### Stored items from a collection
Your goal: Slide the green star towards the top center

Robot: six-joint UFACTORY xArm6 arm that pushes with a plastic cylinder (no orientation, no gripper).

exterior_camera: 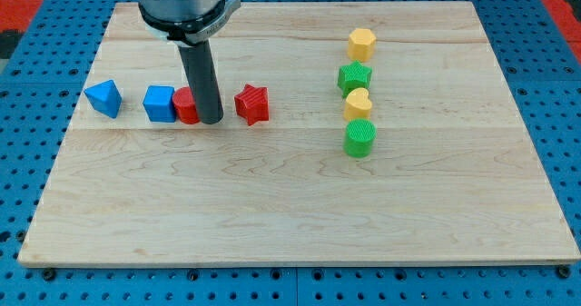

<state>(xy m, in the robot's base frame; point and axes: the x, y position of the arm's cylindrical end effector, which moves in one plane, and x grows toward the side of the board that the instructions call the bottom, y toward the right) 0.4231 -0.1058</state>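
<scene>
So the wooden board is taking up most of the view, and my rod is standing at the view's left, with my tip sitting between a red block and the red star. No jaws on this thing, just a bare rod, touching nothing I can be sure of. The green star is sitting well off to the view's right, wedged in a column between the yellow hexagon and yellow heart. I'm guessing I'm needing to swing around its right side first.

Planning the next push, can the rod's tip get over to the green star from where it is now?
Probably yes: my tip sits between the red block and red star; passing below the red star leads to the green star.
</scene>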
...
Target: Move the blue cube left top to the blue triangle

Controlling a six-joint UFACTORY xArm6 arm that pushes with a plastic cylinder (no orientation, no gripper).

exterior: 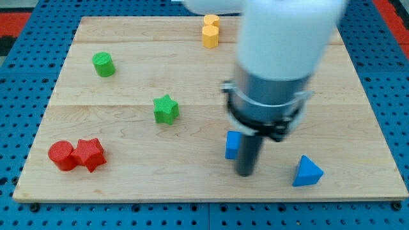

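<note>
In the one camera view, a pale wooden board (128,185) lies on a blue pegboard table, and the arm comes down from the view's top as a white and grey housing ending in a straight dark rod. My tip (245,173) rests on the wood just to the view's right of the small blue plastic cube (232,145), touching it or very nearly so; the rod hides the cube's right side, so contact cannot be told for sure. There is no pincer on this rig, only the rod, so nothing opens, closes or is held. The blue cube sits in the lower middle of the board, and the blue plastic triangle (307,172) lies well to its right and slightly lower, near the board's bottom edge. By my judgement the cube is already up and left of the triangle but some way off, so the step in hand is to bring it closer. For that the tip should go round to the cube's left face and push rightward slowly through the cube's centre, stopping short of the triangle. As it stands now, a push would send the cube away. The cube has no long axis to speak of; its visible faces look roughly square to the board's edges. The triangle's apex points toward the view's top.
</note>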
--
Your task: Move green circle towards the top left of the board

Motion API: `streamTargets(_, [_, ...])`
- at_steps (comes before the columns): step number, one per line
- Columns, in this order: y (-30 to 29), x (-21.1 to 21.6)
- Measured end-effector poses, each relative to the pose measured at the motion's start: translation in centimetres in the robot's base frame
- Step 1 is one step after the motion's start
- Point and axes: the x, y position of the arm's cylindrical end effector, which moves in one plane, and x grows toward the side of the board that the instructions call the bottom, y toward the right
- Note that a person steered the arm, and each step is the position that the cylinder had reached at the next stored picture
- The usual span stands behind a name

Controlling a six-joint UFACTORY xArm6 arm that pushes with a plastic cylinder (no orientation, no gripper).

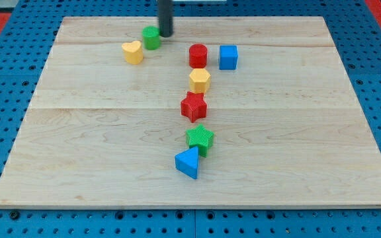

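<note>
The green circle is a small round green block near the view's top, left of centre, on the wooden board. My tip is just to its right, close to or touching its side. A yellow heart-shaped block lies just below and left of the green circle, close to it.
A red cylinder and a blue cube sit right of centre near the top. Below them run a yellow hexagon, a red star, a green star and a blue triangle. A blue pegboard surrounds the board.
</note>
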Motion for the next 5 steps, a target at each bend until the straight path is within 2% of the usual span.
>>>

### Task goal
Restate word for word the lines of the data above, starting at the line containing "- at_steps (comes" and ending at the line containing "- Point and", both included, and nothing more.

### Answer for this exercise
- at_steps (comes before the columns): step number, one per line
- Columns, in this order: y (-30 to 29), x (-21.1 to 21.6)
- Measured end-effector poses, each relative to the pose measured at the motion's start: translation in centimetres in the robot's base frame
- Step 1 is one step after the motion's start
- Point and axes: the x, y position of the arm's cylindrical end effector, which moves in one plane, and x grows toward the side of the board that the instructions call the bottom, y toward the right

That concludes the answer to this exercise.